Alexander also said the most recent plan submitted by the applicant, MeadowBrook Creek LLC, showed the removal of a traffic signal at Kroger and K-Mart, because of its close proximity to the new signal that would be required at the intersection of Hydraulic and the Hillsdale Connector. The applicant’s design showed right-in, right-out only onto and from Hydraulic Road into both the K-Mart and Kroger parking lots, restricting left-turn access.
Farruggio said he didn’t think it would work, given the number of intersections on Hydraulic Road between Routes 29 and 250. “Without closing and eliminating a couple of them we are just doing poor planning, and it’s going to get much, much worse. We have to have the ability to look at it,” he said.

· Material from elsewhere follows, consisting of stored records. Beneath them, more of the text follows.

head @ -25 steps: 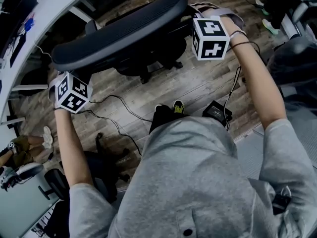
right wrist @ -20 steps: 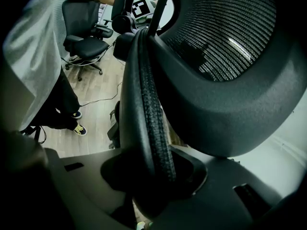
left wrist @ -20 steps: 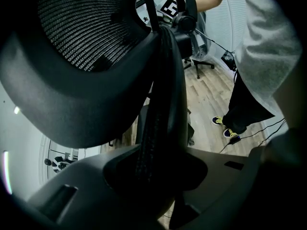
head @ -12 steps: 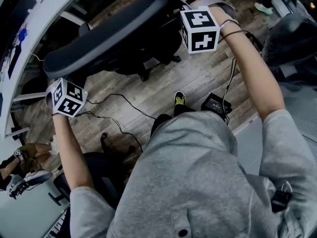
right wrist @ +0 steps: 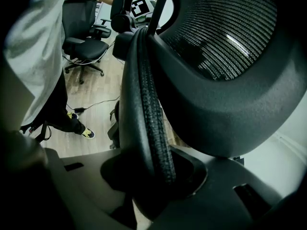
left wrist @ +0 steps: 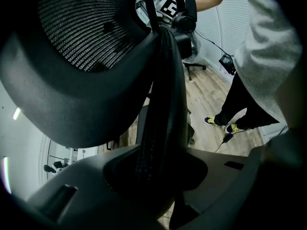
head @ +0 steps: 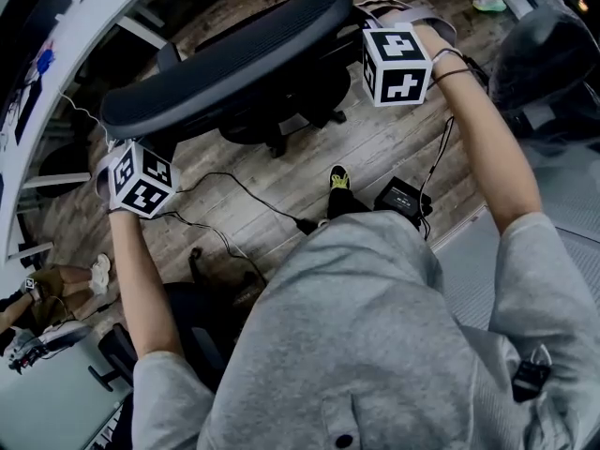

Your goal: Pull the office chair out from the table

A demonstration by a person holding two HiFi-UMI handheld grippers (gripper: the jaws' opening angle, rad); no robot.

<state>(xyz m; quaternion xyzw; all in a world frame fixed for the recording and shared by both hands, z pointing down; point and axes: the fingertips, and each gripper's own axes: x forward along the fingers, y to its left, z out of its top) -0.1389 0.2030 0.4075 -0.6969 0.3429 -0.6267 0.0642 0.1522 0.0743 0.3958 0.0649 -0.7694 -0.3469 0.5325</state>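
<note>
Just beside the white table (head: 94, 3) at far left: the office chair (head: 225, 73), backrest toward the person. Pinched at the left end of its top rim by the left gripper (left wrist: 158, 174) and at the right end by the right gripper (right wrist: 153, 176), both sets of jaws pressing on the padded edge. Could slip off that rounded rim under an uneven tug, or swivel the seat instead of rolling it.

Around: a dark second chair (head: 178, 322) near left; floor cables (head: 234, 195), liable to catch castors; a shoe (head: 339, 178) and black power brick (head: 405, 198) straight in the pull path; another chair (head: 548, 64) at right, crowding the retreat.
</note>
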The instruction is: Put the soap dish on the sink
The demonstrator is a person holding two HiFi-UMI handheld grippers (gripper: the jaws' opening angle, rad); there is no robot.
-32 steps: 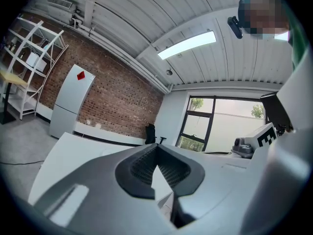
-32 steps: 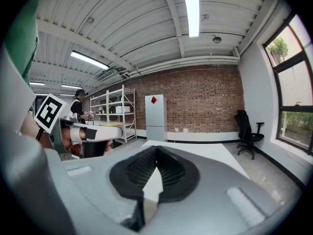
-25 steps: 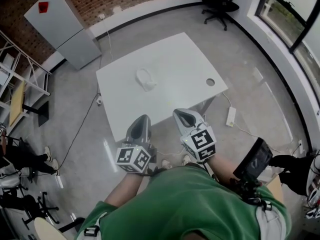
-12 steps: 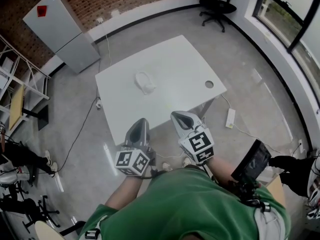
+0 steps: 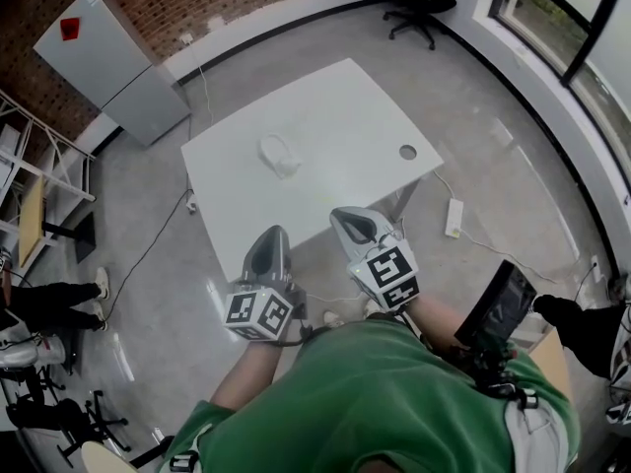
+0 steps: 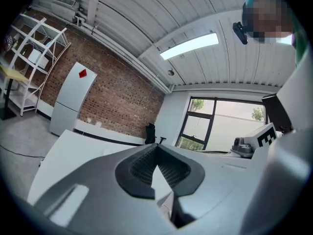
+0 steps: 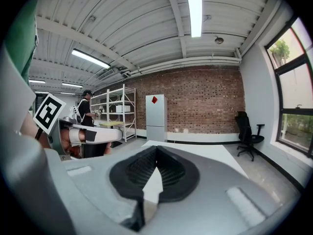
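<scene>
A small white soap dish point(image 5: 279, 155) lies on the white table point(image 5: 335, 136), toward its far left part. No sink shows in any view. My left gripper point(image 5: 271, 240) and right gripper point(image 5: 353, 222) hang side by side in front of the table's near edge, above the floor and well short of the dish. In the left gripper view the left gripper point(image 6: 156, 149) has its jaws together with nothing between them. The right gripper point(image 7: 155, 152) looks the same in its own view, pointing over the table toward the brick wall.
The table has a round cable hole point(image 5: 407, 152) near its right edge. A power strip point(image 5: 454, 218) and cables lie on the floor to the right. A grey cabinet point(image 5: 108, 62) stands by the brick wall, an office chair point(image 5: 419, 3) at the back right, and shelving point(image 5: 30, 175) to the left.
Only the head view has shifted a little, so the table sits slightly higher and further left in the picture. Both grippers stay put and shut.
</scene>
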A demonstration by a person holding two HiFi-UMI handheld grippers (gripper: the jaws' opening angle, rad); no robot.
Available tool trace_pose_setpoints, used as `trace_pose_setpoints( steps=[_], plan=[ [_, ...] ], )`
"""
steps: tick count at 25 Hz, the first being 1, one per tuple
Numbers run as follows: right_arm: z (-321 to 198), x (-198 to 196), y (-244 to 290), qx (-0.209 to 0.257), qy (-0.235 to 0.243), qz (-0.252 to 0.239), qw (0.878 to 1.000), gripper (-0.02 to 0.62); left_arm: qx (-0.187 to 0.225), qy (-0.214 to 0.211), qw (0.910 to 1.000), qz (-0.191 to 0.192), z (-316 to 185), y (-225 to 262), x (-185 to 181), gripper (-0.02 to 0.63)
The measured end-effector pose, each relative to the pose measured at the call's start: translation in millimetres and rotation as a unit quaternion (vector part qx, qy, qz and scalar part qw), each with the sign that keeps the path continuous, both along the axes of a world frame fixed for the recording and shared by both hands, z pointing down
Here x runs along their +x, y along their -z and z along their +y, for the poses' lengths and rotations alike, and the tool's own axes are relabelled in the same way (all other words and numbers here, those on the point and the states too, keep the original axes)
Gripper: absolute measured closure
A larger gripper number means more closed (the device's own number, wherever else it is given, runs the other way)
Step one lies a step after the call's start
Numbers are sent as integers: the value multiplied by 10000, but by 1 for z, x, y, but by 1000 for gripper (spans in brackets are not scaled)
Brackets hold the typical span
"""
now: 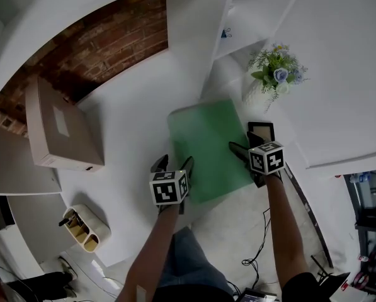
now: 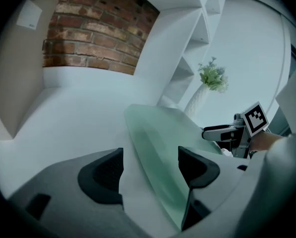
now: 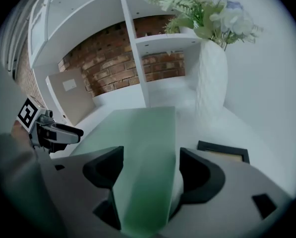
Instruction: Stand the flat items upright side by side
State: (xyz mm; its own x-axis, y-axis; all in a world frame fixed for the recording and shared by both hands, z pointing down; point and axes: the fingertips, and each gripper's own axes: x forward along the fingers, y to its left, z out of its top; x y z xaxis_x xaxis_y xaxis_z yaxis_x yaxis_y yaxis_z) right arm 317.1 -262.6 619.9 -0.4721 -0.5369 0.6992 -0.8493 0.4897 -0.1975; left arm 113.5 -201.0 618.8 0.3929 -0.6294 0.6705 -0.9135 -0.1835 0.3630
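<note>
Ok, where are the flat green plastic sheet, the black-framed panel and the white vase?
flat green plastic sheet (image 1: 206, 140): head view, middle of its top face.
black-framed panel (image 3: 223, 154): right gripper view, its pale inner face.
white vase (image 3: 210, 81): right gripper view, middle of its body.

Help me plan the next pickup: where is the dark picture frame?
In the head view, the dark picture frame lies flat on the table, right of the green board, between the flower vase and the right tongs.
</note>
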Motion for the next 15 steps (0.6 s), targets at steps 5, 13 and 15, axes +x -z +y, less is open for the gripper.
trace_pose_setpoints(
  steps=[5,13,15],
  plan=[
    [-3,1,-12,-362,-19,-37,9993,256,-272,-121,9995,128,-3,-9,7,288],
    [-3,-2,-18,-718,110,-369,9967,240,-611,-392,9965,416,-3,-20,19,288],
    [-4,-4,-18,-792,135,-410,9959,253,-751,-349,9944,657,-4,-21,22,290]
  ],
)
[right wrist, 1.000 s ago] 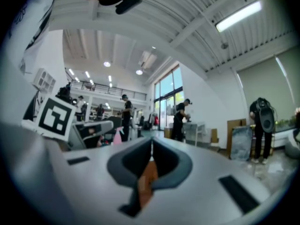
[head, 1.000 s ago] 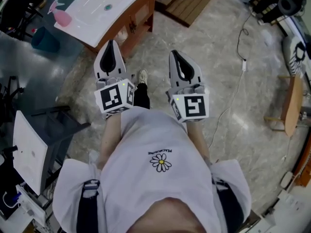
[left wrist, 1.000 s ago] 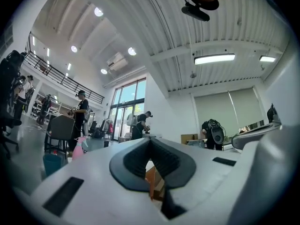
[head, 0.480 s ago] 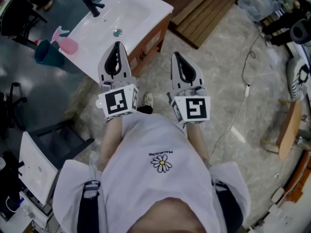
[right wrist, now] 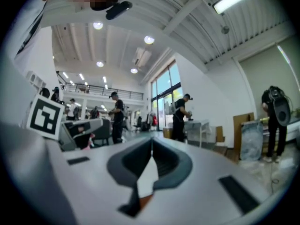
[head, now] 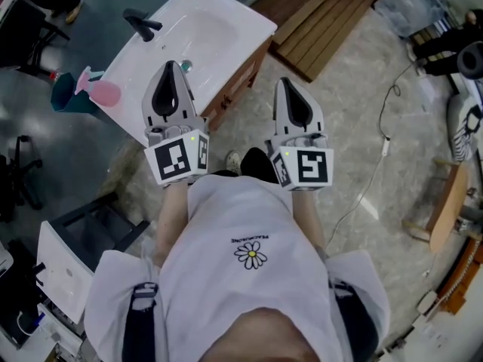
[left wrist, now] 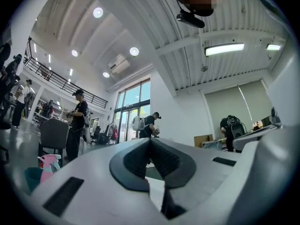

Jim Tolbert, Director of the City’s Neighborhood Development Services Department, said that the Hillsdale Connector will improve traffic flow when the road is built. Currently, that proposed road project faces an uncertain funding future. Commissioner Cheri Lewis asked what would happen if the Hillsdale Drive extension is never built. Commission Chairman Jason Pearson said that discussion needed to be independent from the Commission’s deliberation on the Whole Foods preliminary site plan. Tolbert said the suggestions of the 29-H-250 Study are being implemented piece by piece, including the eventual grade separation of US 29 and Hydraulic Road.
“There is a plan that anticipates the development, and the thing about this development is it conforms to the adopted 29H-250 plan,” Tolbert said.
The site plan application was received by staff on May 20, 2008, and a revised resubmission was received on June 2, 2008 . Staff were not able to recommend approval of the plan because they had not had time to review the revisions, though they did indicate that the applicant had satisfied some of their concerns – including the realignment of an easement for the forthcoming Meadowcreek Interceptor sewer line replacement. Originally, the site plan depicted this easement travelling underneath the building.
At the end of the pre-meeting, the Commission opted to go ahead and hear from the applicant anyway, despite not having had a full review of the new site plan from staff. Charlottesville Tomorrow will post a report on that portion of the meeting later this week.